Problem to work on:
Transcribe all records verbatim.

(Beginning of Information supplied)

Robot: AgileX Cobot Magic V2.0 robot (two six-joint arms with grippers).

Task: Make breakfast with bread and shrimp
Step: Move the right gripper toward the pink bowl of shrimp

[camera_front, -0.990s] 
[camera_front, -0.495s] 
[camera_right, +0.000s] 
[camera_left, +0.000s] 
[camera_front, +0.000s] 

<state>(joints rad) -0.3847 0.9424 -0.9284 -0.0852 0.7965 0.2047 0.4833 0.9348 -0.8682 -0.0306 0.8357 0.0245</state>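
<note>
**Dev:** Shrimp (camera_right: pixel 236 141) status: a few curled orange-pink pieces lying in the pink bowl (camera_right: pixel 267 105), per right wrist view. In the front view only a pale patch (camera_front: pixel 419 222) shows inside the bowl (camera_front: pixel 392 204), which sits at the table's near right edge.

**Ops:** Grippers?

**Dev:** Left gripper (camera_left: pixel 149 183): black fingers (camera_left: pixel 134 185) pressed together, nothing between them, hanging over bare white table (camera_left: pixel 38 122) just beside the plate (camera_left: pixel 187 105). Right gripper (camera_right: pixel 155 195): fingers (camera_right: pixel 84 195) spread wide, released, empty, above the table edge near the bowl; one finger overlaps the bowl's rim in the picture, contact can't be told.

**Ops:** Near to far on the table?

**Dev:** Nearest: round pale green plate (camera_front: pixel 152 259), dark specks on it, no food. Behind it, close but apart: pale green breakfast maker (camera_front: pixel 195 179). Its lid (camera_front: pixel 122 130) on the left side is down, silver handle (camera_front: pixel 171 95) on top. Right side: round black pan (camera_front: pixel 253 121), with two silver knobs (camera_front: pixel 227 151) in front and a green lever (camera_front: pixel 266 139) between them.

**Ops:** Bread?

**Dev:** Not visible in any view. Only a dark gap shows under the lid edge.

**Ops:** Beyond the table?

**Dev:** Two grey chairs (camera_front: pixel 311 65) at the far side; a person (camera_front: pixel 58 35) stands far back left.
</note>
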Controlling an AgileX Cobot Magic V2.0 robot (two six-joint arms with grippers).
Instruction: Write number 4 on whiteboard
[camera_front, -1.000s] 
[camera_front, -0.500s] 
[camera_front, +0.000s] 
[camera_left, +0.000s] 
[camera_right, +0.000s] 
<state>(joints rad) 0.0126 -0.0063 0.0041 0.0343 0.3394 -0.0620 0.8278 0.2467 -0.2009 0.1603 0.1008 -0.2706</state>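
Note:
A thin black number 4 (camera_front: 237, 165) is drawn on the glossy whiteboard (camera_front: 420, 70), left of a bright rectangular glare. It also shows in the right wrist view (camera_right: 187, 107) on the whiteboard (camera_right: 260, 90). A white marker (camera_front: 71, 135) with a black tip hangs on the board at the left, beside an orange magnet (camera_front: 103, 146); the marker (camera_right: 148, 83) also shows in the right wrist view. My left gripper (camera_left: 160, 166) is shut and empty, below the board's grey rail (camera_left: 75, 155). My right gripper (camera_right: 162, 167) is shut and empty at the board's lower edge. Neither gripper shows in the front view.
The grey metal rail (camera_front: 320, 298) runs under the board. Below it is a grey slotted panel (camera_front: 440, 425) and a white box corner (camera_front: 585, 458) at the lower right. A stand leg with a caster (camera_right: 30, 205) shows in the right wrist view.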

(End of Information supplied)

Solution:
Robot: AgileX Cobot Magic V2.0 robot (two six-joint arms with grippers).

Task: Make breakfast with bread and shrimp
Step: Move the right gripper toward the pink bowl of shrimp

[camera_front, -0.990s] 
[camera_front, -0.495s] 
[camera_right, +0.000s] 
[camera_left, +0.000s] 
[camera_front, +0.000s] 

<state>(joints rad) -0.3847 0.9424 -0.9284 -0.0852 0.7965 0.2047 0.4833 0.9348 -0.8682 -0.0306 0.8357 0.0245</state>
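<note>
**Dev:** Shrimp (camera_right: pixel 236 141) status: a few curled orange-pink pieces lying in the pink bowl (camera_right: pixel 267 105), per right wrist view. In the front view only a pale patch (camera_front: pixel 419 222) shows inside the bowl (camera_front: pixel 392 204), which sits at the table's near right edge.

**Ops:** Grippers?

**Dev:** Left gripper (camera_left: pixel 149 183): black fingers (camera_left: pixel 134 185) pressed together, nothing between them, hanging over bare white table (camera_left: pixel 38 122) just beside the plate (camera_left: pixel 187 105). Right gripper (camera_right: pixel 155 195): fingers (camera_right: pixel 84 195) spread wide, released, empty, above the table edge near the bowl; one finger overlaps the bowl's rim in the picture, contact can't be told.

**Ops:** Near to far on the table?

**Dev:** Nearest: round pale green plate (camera_front: pixel 152 259), dark specks on it, no food. Behind it, close but apart: pale green breakfast maker (camera_front: pixel 195 179). Its lid (camera_front: pixel 122 130) on the left side is down, silver handle (camera_front: pixel 171 95) on top. Right side: round black pan (camera_front: pixel 253 121), with two silver knobs (camera_front: pixel 227 151) in front and a green lever (camera_front: pixel 266 139) between them.

**Ops:** Bread?

**Dev:** Not visible in any view. Only a dark gap shows under the lid edge.

**Ops:** Beyond the table?

**Dev:** Two grey chairs (camera_front: pixel 311 65) at the far side; a person (camera_front: pixel 58 35) stands far back left.
</note>
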Controlling an AgileX Cobot Magic V2.0 robot (two six-joint arms with grippers).
Instruction: Write number 4 on whiteboard
[camera_front, -1.000s] 
[camera_front, -0.500s] 
[camera_front, +0.000s] 
[camera_left, +0.000s] 
[camera_right, +0.000s] 
<state>(joints rad) 0.0126 -0.0063 0.0041 0.0343 0.3394 -0.0620 0.8278 0.2467 -0.2009 0.1603 0.1008 -0.2706</state>
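Note:
A thin black number 4 (camera_front: 237, 165) is drawn on the glossy whiteboard (camera_front: 420, 70), left of a bright rectangular glare. It also shows in the right wrist view (camera_right: 187, 107) on the whiteboard (camera_right: 260, 90). A white marker (camera_front: 71, 135) with a black tip hangs on the board at the left, beside an orange magnet (camera_front: 103, 146); the marker (camera_right: 148, 83) also shows in the right wrist view. My left gripper (camera_left: 160, 166) is shut and empty, below the board's grey rail (camera_left: 75, 155). My right gripper (camera_right: 162, 167) is shut and empty at the board's lower edge. Neither gripper shows in the front view.
The grey metal rail (camera_front: 320, 298) runs under the board. Below it is a grey slotted panel (camera_front: 440, 425) and a white box corner (camera_front: 585, 458) at the lower right. A stand leg with a caster (camera_right: 30, 205) shows in the right wrist view.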

The output for this exercise is complete.